▶ _Directions_: List every line in this data where the string "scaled" occurs.

Records drawn from a dataset
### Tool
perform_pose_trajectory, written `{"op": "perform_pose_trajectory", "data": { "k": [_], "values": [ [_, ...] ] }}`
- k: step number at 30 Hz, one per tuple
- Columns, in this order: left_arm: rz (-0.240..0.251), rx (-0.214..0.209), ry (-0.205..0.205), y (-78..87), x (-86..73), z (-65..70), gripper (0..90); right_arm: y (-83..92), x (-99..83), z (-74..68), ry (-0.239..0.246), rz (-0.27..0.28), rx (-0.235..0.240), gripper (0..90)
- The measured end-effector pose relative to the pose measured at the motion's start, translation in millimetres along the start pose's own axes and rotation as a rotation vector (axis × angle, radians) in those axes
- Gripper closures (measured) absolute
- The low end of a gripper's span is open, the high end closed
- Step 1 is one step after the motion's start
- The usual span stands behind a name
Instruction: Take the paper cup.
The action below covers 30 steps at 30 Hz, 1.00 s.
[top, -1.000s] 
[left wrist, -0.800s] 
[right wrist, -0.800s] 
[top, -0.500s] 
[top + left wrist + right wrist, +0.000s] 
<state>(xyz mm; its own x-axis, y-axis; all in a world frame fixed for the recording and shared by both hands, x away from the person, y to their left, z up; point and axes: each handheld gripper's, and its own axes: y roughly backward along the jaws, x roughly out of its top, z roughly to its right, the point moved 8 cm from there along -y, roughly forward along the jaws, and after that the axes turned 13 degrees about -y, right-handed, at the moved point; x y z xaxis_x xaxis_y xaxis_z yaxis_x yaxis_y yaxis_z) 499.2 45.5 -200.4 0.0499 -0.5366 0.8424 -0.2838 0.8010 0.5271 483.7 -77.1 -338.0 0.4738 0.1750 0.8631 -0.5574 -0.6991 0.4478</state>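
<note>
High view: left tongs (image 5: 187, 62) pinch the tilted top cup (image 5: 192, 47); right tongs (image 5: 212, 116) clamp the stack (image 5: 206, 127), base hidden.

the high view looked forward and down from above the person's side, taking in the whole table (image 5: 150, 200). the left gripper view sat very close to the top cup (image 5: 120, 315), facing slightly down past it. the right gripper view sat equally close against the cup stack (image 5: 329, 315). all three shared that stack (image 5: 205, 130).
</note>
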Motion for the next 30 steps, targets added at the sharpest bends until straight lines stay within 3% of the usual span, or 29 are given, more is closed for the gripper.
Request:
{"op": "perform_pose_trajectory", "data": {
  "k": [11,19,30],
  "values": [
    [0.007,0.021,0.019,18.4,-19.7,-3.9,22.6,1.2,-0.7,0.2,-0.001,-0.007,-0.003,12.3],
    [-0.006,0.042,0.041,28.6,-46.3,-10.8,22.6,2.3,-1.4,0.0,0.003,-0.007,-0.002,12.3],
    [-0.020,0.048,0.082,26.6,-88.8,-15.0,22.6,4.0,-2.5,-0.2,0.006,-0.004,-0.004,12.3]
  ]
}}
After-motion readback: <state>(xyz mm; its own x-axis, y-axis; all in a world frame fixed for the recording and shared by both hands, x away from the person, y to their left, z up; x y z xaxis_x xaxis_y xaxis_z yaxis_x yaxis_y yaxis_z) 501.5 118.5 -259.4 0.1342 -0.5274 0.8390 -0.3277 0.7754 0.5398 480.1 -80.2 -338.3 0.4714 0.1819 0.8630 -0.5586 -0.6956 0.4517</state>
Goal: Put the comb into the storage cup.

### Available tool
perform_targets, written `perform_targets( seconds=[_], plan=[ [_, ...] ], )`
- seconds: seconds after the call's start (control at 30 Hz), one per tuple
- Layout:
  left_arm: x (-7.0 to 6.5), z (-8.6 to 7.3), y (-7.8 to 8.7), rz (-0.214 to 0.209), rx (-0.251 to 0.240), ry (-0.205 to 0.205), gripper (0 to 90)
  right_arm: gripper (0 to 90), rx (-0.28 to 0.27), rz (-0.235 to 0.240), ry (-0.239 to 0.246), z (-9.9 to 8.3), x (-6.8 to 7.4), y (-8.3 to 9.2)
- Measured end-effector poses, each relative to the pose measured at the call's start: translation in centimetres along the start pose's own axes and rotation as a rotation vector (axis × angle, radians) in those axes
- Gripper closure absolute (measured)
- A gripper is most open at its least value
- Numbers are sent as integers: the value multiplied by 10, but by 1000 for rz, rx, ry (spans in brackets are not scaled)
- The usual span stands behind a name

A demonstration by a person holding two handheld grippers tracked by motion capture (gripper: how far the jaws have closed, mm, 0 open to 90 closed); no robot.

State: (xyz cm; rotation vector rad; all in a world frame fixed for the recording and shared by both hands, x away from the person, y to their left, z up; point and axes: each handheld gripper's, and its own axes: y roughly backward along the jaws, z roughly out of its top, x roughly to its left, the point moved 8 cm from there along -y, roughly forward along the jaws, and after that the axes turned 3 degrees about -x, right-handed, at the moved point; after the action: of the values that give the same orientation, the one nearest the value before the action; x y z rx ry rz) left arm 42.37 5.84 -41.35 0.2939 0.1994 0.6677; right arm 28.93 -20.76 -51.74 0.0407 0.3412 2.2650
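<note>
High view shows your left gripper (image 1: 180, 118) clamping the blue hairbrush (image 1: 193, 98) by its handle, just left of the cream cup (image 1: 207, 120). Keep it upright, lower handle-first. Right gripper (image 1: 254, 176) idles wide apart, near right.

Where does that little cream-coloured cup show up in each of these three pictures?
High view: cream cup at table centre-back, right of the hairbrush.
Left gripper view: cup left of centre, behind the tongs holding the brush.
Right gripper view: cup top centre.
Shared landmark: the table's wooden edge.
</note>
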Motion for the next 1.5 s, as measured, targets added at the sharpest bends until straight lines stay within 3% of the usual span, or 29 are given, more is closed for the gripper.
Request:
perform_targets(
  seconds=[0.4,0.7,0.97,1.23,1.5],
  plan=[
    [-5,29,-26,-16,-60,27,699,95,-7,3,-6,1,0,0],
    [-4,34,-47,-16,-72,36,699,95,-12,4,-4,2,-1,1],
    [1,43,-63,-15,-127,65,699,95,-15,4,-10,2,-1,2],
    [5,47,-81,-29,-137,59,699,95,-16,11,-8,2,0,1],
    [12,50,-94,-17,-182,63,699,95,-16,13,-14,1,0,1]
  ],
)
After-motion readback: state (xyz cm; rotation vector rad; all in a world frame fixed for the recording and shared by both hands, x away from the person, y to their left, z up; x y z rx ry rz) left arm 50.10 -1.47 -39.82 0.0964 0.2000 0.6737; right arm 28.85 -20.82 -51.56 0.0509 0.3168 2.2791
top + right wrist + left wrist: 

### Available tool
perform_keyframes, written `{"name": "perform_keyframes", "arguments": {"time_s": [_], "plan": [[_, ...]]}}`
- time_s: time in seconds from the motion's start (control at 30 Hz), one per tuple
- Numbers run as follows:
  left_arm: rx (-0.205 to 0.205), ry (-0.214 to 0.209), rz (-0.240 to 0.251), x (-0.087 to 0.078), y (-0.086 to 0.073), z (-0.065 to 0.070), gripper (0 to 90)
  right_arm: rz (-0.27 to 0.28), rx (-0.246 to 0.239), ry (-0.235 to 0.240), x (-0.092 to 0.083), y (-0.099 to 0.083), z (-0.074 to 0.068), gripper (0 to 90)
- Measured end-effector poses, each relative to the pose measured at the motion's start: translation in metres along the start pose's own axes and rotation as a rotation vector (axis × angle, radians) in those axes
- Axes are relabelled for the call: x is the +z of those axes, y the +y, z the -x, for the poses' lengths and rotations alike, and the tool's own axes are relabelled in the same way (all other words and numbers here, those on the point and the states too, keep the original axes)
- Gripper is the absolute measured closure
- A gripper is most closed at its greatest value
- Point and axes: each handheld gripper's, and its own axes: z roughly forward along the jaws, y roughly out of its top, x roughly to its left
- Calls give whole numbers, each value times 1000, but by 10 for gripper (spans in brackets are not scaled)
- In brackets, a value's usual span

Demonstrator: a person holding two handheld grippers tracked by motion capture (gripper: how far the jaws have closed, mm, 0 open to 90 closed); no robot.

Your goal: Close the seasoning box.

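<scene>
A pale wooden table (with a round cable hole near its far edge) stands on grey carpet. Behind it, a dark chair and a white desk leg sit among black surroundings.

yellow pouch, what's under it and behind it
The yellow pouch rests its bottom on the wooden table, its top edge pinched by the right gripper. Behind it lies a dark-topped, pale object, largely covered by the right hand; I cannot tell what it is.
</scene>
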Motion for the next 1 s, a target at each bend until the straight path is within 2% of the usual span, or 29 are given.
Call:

▶ _Solved exercise_:
- Numbers are sent as integers: the value multiplied by 10, but by 1000 for rz, rx, ry (spans in brackets are not scaled)
- Calls give whole numbers, each value times 1000, but by 10 for gripper (spans in brackets are not scaled)

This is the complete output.